== YOUR ASSIGNMENT ==
Would you please state how many lines in the entries contain the word "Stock"? Only the number should be given.

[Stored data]
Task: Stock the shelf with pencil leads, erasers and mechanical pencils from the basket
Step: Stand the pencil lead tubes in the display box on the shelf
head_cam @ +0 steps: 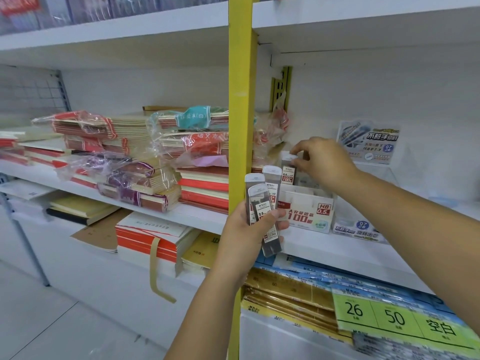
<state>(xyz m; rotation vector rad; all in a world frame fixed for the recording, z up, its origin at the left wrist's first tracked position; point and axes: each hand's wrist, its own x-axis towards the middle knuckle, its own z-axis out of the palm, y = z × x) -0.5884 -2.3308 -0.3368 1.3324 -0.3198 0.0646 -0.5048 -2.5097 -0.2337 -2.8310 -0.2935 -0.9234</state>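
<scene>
Far left, stacked notebooks (122,162) fill the neighbouring bay and play no part. At the yellow upright (240,126), my left hand (244,229) has its grip closed round a fanned bundle of pencil lead packs (262,203), held upright, I judge, as a ready supply. Rightward, my right hand (324,162) pinches a single pack (288,167) by its top, standing it vertically over the display box (309,206) on the shelf (337,245) so it should slot in label-forward. The basket is not in view.
</scene>
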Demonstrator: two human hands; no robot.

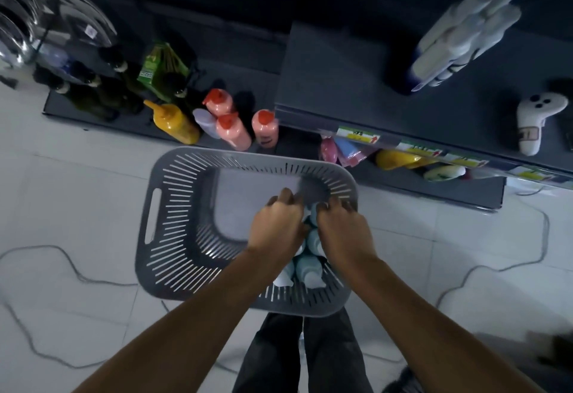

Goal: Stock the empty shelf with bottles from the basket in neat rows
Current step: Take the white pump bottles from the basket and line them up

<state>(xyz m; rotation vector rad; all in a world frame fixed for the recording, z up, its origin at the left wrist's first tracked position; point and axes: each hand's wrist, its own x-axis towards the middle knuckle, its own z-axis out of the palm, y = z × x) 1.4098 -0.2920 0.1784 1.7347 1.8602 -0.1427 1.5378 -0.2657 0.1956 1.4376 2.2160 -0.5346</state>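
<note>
i have both hands down in the grey basket [155, 206], which sits on the floor just in front of the shelving. the pale blue bottles [305, 268] lie bunched together in the basket's near right corner. my left hand [276, 225] and right hand [344, 228] flank the far end of that bunch, fingers curled down round the bottles. the fingertips are hidden, so i can't tell how many bottles each hand has. the shelf [341, 82] i take to be the one to fill is the dark one at the far right, where a cluster of white bottles [465, 35] stands toward its back edge.

to do this pick well, i judge each hand should settle on a bottle's body rather than its cap, close firmly before lifting, and come straight up to clear the basket's right wall. the bottles lie touching, so a neighbour could drag along and drop. on the shelf i'd stand them upright, working from the back edge forward.
</note>
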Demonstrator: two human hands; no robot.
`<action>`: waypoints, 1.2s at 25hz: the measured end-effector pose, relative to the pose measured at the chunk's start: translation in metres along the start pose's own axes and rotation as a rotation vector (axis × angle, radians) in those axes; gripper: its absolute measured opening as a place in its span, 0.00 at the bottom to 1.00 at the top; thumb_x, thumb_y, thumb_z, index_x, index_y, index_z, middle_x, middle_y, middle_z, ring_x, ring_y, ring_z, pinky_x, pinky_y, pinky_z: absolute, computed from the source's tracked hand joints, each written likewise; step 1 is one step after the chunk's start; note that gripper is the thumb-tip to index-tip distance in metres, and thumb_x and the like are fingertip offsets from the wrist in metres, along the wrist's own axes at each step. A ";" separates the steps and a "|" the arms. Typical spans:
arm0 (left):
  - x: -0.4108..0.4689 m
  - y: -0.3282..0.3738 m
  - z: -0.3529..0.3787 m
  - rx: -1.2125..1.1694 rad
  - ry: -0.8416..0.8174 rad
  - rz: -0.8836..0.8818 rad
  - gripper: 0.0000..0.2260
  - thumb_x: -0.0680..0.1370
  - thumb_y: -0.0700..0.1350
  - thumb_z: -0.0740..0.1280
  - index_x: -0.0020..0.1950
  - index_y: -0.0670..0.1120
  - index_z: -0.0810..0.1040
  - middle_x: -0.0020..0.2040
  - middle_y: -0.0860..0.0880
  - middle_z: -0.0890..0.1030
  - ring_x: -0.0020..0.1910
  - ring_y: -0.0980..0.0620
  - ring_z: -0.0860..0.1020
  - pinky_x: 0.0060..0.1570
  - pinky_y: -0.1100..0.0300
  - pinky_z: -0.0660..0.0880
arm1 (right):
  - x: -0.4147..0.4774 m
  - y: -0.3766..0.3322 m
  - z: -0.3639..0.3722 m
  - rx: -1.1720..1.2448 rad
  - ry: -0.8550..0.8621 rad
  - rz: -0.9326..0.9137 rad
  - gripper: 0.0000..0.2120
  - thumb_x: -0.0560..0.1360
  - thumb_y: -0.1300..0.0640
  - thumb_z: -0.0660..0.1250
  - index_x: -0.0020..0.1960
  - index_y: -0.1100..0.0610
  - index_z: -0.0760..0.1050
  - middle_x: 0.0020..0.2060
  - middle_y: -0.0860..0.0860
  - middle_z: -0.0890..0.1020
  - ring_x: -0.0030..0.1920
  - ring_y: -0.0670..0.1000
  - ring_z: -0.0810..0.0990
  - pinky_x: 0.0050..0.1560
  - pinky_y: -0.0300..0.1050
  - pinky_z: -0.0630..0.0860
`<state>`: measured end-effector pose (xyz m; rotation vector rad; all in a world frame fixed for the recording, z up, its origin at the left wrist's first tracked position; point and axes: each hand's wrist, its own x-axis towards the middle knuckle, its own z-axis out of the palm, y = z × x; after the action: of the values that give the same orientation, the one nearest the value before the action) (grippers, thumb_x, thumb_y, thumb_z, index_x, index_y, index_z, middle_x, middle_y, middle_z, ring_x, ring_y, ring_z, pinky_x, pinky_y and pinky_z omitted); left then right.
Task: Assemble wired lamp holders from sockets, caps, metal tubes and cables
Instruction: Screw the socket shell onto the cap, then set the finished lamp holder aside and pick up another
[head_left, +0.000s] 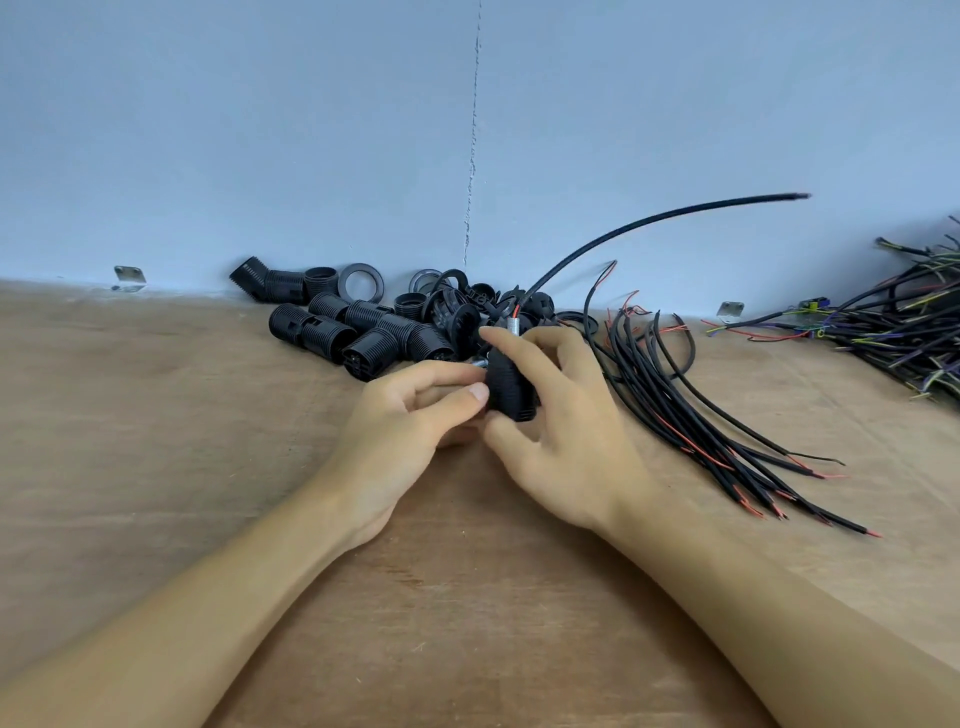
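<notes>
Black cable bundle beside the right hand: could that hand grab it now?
Probably, once freed: nothing blocks the black cable bundle, but the right hand grips a black ribbed plastic socket.

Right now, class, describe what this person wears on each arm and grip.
Nothing worn shows. The left grip and right grip are bare: no gloves, rings or watch. The left forearm and right forearm are bare too, with no sleeve in view. Nails are short.

A pale blue wall (260, 130) with a vertical crack (472, 156) meets the brown wooden surface (130, 415); 2 metal brackets (129, 278) sit at the joint.
</notes>
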<state>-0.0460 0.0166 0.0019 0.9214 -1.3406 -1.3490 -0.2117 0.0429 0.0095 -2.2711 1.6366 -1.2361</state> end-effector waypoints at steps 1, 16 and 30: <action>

== SOLUTION FOR THIS TASK ==
2